---------- PROVIDED DATA ----------

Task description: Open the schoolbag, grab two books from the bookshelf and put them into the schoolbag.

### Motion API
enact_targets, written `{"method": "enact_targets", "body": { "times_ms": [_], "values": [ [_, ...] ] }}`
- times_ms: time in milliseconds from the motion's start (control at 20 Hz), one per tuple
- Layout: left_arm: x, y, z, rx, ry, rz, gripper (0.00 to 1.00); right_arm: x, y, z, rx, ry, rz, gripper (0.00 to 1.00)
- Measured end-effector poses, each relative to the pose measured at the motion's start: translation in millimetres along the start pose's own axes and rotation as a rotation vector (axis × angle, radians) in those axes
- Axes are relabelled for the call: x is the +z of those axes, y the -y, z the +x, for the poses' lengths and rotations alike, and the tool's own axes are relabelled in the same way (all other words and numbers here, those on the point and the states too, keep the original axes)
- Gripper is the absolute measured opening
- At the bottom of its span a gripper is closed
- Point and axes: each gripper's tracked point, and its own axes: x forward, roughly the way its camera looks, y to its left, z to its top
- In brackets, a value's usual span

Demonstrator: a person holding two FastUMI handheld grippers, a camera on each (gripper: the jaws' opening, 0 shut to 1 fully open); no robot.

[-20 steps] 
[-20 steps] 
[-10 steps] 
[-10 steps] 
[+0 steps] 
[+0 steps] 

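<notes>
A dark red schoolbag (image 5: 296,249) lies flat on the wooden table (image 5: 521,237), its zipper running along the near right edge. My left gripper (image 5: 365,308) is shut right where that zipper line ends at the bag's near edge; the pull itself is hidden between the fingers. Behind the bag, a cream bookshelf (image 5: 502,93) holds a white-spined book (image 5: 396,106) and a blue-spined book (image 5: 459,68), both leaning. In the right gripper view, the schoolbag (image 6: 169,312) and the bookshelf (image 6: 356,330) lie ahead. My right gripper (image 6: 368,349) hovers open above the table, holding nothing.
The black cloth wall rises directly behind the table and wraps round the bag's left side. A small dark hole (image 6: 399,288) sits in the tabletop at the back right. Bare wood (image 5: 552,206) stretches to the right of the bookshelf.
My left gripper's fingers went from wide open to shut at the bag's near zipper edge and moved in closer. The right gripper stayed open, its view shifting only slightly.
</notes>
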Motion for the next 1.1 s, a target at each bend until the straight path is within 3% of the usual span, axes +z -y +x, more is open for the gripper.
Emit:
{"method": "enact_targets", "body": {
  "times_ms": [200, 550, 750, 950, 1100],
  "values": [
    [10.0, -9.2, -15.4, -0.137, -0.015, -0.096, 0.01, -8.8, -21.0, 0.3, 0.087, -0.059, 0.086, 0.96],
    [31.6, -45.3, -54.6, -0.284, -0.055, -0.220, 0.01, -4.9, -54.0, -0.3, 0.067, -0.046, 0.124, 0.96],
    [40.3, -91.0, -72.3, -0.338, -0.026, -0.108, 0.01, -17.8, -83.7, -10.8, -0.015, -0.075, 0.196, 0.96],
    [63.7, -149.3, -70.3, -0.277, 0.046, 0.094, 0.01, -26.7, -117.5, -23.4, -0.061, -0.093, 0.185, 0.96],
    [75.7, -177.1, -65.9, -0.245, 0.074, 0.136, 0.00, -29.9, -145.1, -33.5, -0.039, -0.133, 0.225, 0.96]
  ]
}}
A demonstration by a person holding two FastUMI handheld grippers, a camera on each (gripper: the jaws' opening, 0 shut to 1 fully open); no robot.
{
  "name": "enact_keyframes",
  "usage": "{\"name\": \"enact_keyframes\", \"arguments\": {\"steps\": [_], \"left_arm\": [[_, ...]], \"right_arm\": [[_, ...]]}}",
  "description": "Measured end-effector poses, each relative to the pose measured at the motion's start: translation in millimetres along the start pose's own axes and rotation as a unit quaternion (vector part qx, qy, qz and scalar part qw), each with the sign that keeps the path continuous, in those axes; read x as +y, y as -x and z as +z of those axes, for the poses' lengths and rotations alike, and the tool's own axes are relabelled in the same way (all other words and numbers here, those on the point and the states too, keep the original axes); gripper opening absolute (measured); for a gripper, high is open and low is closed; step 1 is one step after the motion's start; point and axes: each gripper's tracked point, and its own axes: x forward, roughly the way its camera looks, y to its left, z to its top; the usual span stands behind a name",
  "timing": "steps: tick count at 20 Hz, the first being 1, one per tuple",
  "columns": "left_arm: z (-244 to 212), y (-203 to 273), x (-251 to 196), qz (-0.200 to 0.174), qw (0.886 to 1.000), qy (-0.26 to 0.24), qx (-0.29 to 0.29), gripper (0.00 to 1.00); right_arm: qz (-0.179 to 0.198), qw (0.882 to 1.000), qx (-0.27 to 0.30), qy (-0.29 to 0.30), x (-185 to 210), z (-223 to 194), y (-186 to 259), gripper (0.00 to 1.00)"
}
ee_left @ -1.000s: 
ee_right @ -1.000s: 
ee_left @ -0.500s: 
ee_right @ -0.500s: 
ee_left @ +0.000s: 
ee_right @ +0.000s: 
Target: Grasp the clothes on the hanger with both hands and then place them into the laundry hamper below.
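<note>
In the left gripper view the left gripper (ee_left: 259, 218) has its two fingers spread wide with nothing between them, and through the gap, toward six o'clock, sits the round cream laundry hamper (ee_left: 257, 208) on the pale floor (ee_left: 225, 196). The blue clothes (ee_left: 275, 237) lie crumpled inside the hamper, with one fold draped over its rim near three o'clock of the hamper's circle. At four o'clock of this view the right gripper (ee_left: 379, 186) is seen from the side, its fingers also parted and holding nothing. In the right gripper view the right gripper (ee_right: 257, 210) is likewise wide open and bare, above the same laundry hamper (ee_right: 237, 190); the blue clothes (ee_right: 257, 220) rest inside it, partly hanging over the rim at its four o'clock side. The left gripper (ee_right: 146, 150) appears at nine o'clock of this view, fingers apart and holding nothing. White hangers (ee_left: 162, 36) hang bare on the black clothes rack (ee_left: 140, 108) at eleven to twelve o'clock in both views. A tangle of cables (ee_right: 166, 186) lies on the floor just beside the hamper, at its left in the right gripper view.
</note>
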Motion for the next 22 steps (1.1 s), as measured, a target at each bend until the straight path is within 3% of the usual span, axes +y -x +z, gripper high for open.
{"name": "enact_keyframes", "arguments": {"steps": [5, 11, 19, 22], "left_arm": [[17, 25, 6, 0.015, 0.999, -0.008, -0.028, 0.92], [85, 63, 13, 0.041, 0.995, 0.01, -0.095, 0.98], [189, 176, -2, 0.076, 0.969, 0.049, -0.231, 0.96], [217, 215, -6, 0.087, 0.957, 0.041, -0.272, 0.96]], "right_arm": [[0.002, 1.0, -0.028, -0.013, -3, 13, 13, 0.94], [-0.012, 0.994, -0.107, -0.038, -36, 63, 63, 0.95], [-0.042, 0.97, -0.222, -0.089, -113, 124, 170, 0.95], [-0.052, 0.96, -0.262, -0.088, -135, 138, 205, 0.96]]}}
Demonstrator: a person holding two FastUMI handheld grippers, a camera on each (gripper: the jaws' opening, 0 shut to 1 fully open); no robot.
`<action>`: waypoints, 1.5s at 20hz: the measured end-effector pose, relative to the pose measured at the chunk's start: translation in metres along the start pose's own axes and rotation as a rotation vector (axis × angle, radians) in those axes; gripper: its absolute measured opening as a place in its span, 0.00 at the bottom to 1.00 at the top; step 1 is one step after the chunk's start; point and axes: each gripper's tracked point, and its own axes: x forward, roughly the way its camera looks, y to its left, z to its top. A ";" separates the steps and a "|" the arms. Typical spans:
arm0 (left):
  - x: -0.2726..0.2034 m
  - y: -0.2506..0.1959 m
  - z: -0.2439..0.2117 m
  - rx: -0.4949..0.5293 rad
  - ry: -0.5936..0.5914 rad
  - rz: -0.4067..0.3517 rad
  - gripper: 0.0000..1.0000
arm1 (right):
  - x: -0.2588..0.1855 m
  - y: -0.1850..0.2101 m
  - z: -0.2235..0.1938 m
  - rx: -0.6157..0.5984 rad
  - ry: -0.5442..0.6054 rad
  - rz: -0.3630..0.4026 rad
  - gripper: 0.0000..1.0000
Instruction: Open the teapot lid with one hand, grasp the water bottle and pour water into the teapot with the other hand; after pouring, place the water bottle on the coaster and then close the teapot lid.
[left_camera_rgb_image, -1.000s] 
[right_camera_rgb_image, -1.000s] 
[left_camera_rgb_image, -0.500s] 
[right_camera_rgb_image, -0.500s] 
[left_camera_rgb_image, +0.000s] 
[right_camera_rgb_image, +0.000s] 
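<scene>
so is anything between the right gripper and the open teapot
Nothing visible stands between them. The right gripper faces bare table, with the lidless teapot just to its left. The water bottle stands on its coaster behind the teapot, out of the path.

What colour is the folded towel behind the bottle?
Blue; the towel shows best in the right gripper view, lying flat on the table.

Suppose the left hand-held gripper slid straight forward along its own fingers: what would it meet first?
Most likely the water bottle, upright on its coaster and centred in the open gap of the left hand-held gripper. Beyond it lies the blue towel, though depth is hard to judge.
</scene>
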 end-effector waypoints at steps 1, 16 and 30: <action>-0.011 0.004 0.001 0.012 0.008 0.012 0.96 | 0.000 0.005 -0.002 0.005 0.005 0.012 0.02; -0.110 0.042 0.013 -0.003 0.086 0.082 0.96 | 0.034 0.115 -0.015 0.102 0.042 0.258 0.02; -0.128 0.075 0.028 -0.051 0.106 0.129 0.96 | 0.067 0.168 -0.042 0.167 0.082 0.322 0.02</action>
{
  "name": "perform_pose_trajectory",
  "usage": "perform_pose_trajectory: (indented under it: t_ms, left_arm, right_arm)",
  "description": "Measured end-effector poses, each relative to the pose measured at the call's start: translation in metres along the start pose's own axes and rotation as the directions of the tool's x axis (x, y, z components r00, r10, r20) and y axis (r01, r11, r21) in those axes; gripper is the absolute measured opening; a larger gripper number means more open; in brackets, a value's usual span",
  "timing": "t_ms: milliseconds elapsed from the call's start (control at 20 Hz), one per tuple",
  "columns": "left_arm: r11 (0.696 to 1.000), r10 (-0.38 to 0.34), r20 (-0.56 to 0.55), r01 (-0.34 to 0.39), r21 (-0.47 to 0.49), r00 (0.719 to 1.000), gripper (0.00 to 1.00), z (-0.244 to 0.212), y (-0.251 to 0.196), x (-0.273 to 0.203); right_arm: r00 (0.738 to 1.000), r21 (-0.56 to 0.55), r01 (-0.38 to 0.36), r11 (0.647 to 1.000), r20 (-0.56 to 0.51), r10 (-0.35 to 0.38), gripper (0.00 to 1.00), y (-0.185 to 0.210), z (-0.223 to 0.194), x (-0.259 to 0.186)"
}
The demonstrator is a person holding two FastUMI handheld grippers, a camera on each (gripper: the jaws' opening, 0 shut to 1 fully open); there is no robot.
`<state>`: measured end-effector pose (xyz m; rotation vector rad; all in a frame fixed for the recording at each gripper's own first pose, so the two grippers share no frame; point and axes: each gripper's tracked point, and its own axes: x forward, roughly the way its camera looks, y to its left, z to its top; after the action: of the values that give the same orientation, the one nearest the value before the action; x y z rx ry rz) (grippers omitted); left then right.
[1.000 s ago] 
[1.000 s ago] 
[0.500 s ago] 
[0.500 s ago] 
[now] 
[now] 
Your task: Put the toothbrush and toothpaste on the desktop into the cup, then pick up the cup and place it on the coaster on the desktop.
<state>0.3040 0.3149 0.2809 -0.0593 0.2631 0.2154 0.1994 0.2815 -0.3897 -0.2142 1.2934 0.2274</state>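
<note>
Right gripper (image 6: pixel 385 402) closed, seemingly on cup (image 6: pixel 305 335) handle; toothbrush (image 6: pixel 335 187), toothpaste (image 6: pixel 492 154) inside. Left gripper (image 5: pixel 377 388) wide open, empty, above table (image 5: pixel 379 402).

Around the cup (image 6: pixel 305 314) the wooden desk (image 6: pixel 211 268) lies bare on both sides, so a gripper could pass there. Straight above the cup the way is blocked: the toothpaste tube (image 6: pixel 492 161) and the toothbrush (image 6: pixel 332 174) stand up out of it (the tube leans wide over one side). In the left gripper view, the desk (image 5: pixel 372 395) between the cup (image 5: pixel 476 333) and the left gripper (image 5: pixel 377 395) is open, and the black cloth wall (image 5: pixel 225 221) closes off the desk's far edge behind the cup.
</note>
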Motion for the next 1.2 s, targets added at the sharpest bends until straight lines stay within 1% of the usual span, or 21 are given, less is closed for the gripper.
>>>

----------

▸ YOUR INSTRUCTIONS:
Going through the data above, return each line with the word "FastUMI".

▸ TASK SOLUTION:
Demonstrator: a person holding two FastUMI handheld grippers, a camera on each (gripper: the jaws' opening, 0 shut to 1 fully open); no robot.
A demonstration by a person holding two FastUMI handheld grippers, a camera on each (gripper: the jaws' opening, 0 shut to 1 fully open); no robot.
Demonstrator: a person holding two FastUMI handheld grippers, a camera on each (gripper: the jaws' opening, 0 shut to 1 fully open); no robot.
The demonstrator is a person holding two FastUMI handheld grippers, a camera on each (gripper: the jaws' opening, 0 shut to 1 fully open); there is no robot.

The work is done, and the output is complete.